Thanks, Bill. Allen, at this time, if you don't mind explaining how our listeners can participate in the Q&A session. As you do that, I'd like to ask the participants to please limit yourselves to 1 primary question and 1 follow-up so that we can accommodate as many of you as possible today.
Thank you, sir. [Operator instructions]. If you are using a speakerphone, please make sure that your mute function is turned off to allow your signal to reach our equipment. And like Mr. Vyas said, please limit yourselves to 1 question and 1 follow-up question. We'll first go to Betsy Graseck with Morgan Stanley.
Hi.
Morning.
Ankur Vyas: Morning
Hi. Good morning. Thanks. I had a first question just around the Service Finance acquisition. And I just wanted to understand how you're thinking about leveraging this acquisition from here, both on the merchant side, as well as on the customer side, talking about opportunities for expansion and integration into your platform, and then on the customer side cross-sell.

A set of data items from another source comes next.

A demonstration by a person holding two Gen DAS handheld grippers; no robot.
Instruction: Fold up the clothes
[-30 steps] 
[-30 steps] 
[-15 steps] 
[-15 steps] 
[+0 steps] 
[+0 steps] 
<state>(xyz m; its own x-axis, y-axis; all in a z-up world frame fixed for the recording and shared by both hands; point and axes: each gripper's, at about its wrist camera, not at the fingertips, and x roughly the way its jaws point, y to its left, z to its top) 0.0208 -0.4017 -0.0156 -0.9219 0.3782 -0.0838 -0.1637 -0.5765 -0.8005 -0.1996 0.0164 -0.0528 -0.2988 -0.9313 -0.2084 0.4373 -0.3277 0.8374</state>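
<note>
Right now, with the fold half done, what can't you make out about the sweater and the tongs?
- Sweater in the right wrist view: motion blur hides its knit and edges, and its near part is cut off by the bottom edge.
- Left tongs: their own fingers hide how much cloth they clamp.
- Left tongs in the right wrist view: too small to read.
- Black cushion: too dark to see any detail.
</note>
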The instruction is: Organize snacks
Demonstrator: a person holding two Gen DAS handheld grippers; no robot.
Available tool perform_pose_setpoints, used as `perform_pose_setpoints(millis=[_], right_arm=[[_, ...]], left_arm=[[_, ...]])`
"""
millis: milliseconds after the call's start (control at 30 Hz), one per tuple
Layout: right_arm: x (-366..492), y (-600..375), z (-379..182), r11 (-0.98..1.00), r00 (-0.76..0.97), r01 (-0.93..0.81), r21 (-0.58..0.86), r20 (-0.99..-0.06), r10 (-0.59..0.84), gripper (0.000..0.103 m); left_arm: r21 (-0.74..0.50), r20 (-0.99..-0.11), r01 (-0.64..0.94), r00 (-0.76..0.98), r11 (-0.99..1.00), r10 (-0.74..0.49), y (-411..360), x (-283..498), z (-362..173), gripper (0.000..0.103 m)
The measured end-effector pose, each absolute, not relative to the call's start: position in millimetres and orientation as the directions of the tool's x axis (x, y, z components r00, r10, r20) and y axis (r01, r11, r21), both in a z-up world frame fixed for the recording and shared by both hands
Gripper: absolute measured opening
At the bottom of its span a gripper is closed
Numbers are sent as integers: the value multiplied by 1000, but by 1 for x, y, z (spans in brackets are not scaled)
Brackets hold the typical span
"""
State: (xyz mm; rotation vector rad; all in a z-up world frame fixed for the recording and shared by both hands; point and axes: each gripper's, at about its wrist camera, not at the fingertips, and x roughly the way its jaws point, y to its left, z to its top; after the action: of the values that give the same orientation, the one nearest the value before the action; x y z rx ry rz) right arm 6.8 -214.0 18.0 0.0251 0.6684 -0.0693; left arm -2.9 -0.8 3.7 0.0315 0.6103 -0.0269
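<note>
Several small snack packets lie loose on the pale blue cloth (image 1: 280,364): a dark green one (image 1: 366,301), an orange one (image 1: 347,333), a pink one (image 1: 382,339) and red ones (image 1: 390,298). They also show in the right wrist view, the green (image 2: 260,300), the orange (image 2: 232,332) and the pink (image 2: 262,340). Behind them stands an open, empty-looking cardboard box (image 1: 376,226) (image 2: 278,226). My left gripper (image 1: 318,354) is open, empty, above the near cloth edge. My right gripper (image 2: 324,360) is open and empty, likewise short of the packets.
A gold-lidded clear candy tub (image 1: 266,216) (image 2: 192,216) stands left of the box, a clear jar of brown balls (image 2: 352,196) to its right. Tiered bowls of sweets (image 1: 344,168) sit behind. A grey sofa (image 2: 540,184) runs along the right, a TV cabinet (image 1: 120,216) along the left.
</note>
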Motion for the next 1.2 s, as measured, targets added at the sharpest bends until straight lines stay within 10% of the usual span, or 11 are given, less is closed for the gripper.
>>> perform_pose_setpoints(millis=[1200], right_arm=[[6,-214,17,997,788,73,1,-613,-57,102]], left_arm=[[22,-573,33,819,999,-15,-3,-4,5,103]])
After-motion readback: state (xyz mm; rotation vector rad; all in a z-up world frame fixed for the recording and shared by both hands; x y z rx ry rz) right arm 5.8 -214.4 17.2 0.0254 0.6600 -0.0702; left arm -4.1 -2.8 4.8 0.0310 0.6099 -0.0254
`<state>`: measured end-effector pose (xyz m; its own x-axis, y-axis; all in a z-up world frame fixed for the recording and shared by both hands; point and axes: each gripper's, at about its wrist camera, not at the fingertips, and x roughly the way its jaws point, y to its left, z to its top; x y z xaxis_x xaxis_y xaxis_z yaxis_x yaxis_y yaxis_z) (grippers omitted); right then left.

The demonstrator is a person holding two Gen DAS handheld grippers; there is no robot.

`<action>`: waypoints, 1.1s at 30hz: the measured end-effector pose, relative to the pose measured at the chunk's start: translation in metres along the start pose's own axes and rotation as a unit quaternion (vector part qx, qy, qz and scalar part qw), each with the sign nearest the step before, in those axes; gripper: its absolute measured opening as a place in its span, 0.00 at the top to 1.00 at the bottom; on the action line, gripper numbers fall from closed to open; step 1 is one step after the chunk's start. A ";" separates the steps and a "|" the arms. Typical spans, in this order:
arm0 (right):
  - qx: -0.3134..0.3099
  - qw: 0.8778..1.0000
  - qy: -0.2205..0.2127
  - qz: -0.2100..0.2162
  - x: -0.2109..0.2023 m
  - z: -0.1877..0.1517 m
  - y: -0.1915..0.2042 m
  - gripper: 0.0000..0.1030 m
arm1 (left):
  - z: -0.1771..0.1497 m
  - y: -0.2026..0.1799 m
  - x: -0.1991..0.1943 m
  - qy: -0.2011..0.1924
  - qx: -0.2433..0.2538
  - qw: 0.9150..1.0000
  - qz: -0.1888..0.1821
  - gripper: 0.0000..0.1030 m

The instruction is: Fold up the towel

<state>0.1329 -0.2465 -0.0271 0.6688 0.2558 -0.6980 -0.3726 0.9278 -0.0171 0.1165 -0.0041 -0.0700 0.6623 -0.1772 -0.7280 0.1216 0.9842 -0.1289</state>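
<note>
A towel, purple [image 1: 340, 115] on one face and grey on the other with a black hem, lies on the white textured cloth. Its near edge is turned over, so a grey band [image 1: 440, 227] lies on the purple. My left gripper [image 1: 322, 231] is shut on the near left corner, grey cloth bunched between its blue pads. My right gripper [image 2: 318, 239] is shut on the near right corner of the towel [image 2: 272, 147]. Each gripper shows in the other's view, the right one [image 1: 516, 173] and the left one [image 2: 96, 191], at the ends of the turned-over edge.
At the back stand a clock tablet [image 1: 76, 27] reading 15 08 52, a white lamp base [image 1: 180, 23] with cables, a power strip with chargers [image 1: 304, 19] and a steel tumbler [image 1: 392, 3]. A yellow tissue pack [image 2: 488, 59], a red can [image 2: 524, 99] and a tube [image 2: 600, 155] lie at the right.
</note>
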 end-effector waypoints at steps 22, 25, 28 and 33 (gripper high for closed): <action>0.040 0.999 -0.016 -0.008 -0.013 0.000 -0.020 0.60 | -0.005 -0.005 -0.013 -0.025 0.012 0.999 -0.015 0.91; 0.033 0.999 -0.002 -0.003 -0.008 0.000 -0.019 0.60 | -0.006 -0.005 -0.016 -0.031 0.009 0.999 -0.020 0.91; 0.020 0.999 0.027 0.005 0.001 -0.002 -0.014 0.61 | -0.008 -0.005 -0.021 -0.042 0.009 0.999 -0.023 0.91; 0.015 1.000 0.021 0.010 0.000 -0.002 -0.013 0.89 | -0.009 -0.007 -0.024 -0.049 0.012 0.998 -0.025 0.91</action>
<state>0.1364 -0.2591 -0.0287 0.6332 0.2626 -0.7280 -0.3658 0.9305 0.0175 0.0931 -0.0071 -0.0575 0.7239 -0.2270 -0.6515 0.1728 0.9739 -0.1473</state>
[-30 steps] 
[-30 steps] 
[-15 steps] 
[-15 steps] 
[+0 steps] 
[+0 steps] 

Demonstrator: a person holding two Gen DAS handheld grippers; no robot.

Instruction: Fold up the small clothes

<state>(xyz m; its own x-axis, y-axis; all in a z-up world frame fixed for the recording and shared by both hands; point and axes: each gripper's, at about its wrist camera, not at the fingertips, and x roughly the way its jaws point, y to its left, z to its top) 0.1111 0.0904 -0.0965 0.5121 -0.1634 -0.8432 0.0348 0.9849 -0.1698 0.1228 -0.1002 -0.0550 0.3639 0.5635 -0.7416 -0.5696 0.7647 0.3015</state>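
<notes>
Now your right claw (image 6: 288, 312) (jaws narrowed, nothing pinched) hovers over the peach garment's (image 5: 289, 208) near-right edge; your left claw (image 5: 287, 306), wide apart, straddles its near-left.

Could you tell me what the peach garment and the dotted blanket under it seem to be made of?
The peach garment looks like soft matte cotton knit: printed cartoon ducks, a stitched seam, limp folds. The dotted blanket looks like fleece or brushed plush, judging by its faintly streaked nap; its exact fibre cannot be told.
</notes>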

Yeah. Betsy, it's a great question. As Daryl mentioned, we didn't model any of that into the basic models. The basic model you saw is for the Service Finance as a standalone. One of the really attractive parts of this integration for Truist, it was the fact that they've developed relationships with 14 thousand contractors, 180 manufacturers, just so to think about that in context or 80 manufacturers, think about that in context, many of those which are existing clients of Truist.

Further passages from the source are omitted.